### DESCRIPTION OF THE TASK
Return the lines below that contain the word "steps".

(Beginning of INFORMATION SHOWN)

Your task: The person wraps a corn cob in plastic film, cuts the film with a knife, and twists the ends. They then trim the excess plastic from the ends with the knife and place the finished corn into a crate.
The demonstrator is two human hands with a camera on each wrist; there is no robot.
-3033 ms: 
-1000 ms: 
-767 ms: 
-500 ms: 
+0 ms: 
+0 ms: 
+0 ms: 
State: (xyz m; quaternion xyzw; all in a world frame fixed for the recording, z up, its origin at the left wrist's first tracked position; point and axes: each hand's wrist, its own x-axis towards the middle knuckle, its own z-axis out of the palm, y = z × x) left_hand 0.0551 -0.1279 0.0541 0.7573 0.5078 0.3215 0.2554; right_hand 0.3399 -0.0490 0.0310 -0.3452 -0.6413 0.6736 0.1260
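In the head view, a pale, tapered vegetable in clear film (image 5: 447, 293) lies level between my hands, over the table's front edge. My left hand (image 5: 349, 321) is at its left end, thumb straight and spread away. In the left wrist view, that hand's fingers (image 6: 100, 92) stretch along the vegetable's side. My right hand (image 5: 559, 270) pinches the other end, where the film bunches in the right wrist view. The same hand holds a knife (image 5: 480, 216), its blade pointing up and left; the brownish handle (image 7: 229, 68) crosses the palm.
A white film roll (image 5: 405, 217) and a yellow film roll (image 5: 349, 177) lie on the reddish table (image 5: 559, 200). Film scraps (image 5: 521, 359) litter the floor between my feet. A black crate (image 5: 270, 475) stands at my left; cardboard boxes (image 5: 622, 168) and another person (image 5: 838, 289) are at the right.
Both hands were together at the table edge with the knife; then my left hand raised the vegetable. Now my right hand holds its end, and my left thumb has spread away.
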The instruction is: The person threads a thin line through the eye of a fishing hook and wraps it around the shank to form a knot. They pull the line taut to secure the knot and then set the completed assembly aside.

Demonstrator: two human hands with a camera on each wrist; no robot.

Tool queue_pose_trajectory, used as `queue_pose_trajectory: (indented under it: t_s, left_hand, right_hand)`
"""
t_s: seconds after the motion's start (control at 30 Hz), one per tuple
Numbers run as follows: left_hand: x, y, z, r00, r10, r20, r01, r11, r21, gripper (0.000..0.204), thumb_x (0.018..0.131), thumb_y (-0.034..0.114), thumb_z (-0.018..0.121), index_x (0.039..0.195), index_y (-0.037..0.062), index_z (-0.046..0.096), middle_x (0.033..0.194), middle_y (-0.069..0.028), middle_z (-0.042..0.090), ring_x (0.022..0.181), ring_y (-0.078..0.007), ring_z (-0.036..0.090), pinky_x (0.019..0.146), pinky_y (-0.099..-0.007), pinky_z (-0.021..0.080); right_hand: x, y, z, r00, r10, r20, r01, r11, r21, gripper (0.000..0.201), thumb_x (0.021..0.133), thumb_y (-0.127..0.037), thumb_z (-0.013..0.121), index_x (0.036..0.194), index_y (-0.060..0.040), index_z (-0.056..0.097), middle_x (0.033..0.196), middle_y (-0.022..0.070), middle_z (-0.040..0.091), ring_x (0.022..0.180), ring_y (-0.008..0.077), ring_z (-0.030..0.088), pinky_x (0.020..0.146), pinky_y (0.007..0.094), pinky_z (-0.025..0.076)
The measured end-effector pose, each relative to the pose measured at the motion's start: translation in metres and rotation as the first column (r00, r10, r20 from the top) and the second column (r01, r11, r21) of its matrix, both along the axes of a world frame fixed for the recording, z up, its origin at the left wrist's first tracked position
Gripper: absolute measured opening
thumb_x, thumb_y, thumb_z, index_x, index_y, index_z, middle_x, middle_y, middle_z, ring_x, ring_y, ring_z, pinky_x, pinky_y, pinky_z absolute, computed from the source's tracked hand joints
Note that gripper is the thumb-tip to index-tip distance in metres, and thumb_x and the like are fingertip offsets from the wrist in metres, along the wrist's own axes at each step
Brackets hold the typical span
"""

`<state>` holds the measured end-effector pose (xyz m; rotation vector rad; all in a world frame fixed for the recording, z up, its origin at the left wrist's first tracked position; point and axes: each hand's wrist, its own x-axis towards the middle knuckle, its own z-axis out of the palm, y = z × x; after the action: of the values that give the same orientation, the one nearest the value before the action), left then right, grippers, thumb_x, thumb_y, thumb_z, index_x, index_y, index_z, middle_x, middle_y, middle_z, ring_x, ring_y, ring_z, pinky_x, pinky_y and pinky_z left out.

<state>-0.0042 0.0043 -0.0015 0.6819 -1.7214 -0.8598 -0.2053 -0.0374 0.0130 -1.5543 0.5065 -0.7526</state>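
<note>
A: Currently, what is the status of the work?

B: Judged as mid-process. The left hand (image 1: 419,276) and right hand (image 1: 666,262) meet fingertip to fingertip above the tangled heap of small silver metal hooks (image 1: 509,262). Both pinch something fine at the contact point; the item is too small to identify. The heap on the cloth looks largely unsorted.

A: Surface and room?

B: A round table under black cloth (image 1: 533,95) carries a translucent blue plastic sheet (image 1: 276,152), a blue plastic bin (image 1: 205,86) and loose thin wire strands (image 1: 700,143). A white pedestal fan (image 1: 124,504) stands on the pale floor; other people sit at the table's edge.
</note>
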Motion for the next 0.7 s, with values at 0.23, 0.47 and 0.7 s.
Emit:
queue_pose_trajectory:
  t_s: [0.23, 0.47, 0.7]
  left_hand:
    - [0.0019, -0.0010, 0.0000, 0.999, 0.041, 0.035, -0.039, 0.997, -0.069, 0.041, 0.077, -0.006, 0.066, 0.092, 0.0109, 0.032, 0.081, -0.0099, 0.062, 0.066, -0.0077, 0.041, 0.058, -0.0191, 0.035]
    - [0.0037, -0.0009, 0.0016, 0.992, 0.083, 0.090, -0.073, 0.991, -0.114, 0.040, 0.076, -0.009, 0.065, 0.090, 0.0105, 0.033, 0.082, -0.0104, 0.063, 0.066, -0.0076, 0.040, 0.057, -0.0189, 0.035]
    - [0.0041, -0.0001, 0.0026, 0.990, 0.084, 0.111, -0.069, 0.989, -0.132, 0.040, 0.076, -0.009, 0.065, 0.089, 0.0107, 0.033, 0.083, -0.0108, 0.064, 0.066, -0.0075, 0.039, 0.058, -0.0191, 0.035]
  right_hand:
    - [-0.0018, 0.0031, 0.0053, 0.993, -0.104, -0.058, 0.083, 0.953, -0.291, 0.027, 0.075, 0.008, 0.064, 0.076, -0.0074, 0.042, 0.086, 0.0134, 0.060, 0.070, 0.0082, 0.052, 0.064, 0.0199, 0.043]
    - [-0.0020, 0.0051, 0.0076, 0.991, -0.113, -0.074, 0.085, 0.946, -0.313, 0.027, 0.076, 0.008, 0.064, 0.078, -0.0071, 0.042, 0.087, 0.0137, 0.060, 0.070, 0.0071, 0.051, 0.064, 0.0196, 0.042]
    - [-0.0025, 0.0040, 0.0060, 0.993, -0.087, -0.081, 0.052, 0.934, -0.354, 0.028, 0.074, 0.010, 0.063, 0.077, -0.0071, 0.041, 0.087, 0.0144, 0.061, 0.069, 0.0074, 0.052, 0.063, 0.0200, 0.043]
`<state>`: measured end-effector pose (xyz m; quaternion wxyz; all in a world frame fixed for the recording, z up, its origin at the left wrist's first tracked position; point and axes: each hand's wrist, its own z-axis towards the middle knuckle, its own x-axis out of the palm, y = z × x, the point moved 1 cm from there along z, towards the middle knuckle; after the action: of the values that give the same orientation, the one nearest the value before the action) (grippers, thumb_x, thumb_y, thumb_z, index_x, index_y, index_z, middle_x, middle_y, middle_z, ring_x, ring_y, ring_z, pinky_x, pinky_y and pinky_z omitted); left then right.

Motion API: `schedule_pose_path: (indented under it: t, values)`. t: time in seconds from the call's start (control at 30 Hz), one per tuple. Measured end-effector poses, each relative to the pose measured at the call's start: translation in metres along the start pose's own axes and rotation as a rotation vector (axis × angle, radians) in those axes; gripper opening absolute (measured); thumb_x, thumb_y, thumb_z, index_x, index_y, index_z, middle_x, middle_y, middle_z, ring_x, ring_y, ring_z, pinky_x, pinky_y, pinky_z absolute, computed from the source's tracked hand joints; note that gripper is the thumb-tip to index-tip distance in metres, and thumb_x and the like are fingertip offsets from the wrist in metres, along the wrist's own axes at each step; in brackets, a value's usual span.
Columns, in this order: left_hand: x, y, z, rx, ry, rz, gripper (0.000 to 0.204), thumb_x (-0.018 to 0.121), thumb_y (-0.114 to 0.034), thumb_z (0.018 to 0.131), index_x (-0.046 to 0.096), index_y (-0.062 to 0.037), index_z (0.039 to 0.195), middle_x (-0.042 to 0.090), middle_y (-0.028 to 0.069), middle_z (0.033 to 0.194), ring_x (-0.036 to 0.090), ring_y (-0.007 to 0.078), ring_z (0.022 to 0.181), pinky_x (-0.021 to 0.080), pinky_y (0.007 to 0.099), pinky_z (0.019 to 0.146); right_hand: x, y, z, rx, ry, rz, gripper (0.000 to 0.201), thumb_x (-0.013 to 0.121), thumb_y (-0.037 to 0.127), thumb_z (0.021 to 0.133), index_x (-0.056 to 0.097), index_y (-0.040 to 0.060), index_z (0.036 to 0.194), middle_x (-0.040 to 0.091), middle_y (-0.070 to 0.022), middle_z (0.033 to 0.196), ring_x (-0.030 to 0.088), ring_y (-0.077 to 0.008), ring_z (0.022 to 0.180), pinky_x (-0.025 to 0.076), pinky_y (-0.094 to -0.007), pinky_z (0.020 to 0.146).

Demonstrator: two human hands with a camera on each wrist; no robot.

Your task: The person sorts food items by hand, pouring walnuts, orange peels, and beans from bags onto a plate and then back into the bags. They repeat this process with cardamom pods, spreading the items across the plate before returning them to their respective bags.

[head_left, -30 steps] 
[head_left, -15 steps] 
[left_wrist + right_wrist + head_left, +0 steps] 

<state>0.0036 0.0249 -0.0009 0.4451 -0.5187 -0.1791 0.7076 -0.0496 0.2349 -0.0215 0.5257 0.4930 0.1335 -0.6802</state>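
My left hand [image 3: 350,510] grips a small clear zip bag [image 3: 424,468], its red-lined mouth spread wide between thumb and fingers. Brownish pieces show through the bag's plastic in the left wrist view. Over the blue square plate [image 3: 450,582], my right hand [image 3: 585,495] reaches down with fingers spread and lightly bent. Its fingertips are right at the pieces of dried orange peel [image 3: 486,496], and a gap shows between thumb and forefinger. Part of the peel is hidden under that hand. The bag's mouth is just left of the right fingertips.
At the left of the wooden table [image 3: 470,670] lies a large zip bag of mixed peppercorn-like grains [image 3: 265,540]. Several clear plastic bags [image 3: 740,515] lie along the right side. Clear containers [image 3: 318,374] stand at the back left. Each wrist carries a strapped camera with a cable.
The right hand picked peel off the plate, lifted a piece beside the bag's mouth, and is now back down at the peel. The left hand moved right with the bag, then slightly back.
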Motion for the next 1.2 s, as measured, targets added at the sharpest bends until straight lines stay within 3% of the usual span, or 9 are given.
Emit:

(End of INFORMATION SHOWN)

### EXPECTED ANSWER
[head_left, -30 steps] 
[head_left, -15 steps] 
[left_wrist + right_wrist + head_left, +0 steps] 

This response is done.